Penerbangan paling pagi yang kita dapatkan adalah penerbangan ke Balikpapan dengan maskapai Garuda Indonesia yang kebetulan lagi promo (Yay!), jadi kita dapet tiket seharga Rp. 700.000/pax sudah termasuk makan pagiiiii… *Ooh, I love special package!* Pesawat berangkat pukul 07.00 pagi dari terminal F3 Bandara Internasional Soekarno Hatta, dan waktu tempuh Jakarta-Balikpapan adalah 1 jam 47 menit.. Karena kelelahan kurang tidur, jadi waktu selama di pesawat kami gunakan untuk istirahat secukupnya hingga tak terasa kami sudah mendarat di Bandara Sepinggan, Balikpapan pada pukul 09.15 WIB

Ini kali pertama saya menjejakkan kaki di tanah Kalimantan, dan Kalimantan Timur merupakan provinsi pertama yang menjadi tujuan saya... Saya hirup dulu dalam-dalam udara Kalimantan seperti apa.. Ternyata suhunya cukup panas disana, secara gituuuu dekat dengan garis khatulistiwa.. Cuacanya pun lagi terik-teriknya, padahal masih jam 10an… Keluar dari terminal setelah mengambil semua bagasi, saya melihat disamping Bandara Sepinggan tengah dibangun flyover yang masih setengah jadi.. Rupanya kota Balikpapan sedang berkembang pesat seperti kota-kota besar lainnya di Kalimantan.. Balikpapan kadang suka ketuker dengan Samarinda perihal yang mana ibukota Kalimantan Timur… Samarinda-lah ibukota dari provinsi Kalimantan Timur.. Balikpapan merupakan kota besar yang maju di Kalimantan Timur..

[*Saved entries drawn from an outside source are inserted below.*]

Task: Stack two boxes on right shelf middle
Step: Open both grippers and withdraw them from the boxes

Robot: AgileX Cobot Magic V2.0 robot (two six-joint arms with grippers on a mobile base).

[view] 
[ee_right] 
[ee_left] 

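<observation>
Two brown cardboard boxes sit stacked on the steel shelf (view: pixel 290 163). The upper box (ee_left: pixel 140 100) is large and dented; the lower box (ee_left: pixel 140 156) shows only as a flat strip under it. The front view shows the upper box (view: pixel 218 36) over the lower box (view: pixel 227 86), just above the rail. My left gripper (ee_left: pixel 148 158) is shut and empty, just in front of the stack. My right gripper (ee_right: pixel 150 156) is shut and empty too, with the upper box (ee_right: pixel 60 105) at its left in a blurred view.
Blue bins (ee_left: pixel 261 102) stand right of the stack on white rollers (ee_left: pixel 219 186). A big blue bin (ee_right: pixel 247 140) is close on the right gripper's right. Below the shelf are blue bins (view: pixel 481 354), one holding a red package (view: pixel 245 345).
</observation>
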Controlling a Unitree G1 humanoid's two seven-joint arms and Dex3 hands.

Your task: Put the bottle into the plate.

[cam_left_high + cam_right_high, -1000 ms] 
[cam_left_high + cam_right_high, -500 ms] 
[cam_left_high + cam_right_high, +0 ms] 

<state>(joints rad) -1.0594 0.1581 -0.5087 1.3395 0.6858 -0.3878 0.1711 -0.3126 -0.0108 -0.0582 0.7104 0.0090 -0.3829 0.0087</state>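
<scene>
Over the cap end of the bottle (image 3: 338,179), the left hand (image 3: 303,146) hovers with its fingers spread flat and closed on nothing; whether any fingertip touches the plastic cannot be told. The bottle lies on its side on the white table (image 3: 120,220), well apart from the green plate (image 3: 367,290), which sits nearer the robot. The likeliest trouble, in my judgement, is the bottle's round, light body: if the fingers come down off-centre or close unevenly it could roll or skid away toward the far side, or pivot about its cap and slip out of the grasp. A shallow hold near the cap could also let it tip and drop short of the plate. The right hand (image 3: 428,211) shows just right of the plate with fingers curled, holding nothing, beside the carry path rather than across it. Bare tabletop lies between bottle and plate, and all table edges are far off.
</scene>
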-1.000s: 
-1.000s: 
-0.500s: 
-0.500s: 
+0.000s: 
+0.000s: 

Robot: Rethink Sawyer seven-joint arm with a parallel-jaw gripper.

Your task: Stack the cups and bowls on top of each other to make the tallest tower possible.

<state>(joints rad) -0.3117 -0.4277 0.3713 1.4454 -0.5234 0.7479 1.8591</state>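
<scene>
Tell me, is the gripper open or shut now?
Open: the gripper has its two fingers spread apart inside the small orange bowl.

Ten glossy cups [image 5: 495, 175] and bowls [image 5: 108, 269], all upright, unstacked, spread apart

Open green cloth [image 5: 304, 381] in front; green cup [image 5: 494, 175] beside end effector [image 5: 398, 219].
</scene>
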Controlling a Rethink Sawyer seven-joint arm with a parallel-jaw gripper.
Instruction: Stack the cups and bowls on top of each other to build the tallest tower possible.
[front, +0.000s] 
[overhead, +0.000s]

pembangunan flyover tepat disamping bandara Sepinggan, Balikpapan
Sebelum pemekaran Provinsi Kalimantan Utara pada tanggal 25 Oktober 2012, Kalimantan Timur merupakan provinsi terluas kedua di Indonesia atau 11% dari total luas wilayah Indonesia..Kalimantan Timur terdiri dari 7 Kabupaten dan 3 Kota, dan penduduk aslinya adalah suku Dayak.. Nah, tujuan tim Jejak Petualang di Kalimantan Timur kali ini adalah Kabupaten Paser yang terletak di bagian selatan provinsi Kalimantan Timur.. Kabupaten Paser sendiri terdiri dari 10 kecamatan : 
  1. Kec. Batu Engau 
  2. Kec. Batu Sopang 
  3. Kec. Kuaro 
  4. Kec. Long Ikis 
  5. Kec. Long Kali 
  6. Kec. Muara Komam 
  7. Kec. Muara Semu 
  8. Kec. Pasir Belengkong 
  9. Kec. Tanah Grogot 
  10. Kec. Tanjung Harapan
Yang akan menjadi tujuan kita adalah kecamatan Batu Sopang (desa Kasungai dan desa Rantau Layung) dan Muara Komam (desa Swan Slutung). Namun dari 10 kecamatan tersebut, dari cerita pak Wijaya (fixer kami), kecamatan Tanah Grogot lah yang paling menarik perhatian kita.. Di kecamatan tersebut, bisa disebut dengan kecamatan UNGU! Kenapa? Karena disana mayoritas bangunan dan sarana pemerintah dibuat berwarna ungu! Dari jalanan trotoar, sekolah negeri, puskesmas, kantor kecamatan, kendaraan dinas, bahkan sampe perahu ketinting pun dibuat berwarna UNGU! Sebenarnya ga cuma di Tanah Grogot aja kita bisa menemukan fenomena Purple City seperti ini, tapi masih bisa dijumpai juga di seantero kabupaten Paser.. Tapi ya itu, paling banyak ditemukan di kecamatan Tanah Grogot.. Semuaaaaa serba UNGU! Makanya kalo sekali-kali mampir ke kabupaten Paser jangan lupa main ke kecamatan Tanah Grogot! :p

Anyway, untuk lebih lengkapnya mengenai Kalimantan Timur, kalian bisa klik
disini.

Provinsi Kalimantan Timur berwarna kuning, letak Kabupaten Paser yang diarsir merah

LANJUT KE CERITAAAA!

Bertolak dari Bandara pada pukul 10.00 WITA, sudah kebiasaan kami untuuuuuk ….. CARI MAKAAAN! Tepatnya makanan khas kota tujuan, Balikpapan… Namun tampaknya kita masih kebingungan nih cari makan makanan khas disini, jadinya karena dikejar waktu kami hanya sempet makan di Rumah Makan Banjar di Jl. Proklamasi, Balikpapan.. Kalo ada yang tau makanan khas Balikpapan kabar-kabarin yak! Siapa tau lain waktu liputan kesana lagi jadi ga bingung mau kemana… :D

Setelah makan siang, kami langsung menuju ke Pelabuhan Kariangau sekitar 1 jam dari pusat kota Balikpapan, dan langsung naik ferry menuju ke Pelabuhan Panajam… Biaya ferry-nya cukup merogoh kocek sebesar Rp.184.000/mobil, atau Rp.15.000/orang, namun kata driver kami harganya suka berubah-ubah, tergantung jenis ferrynya dan waktu naiknya... Dihibur dengan pemandangan kota Balikpapan dari kejauhan selama menaiki ferry, akhirnya tak terasa 1 jam kemudian, pukul 15.30 WITA kami berlabuh di pelabuhan Panajam..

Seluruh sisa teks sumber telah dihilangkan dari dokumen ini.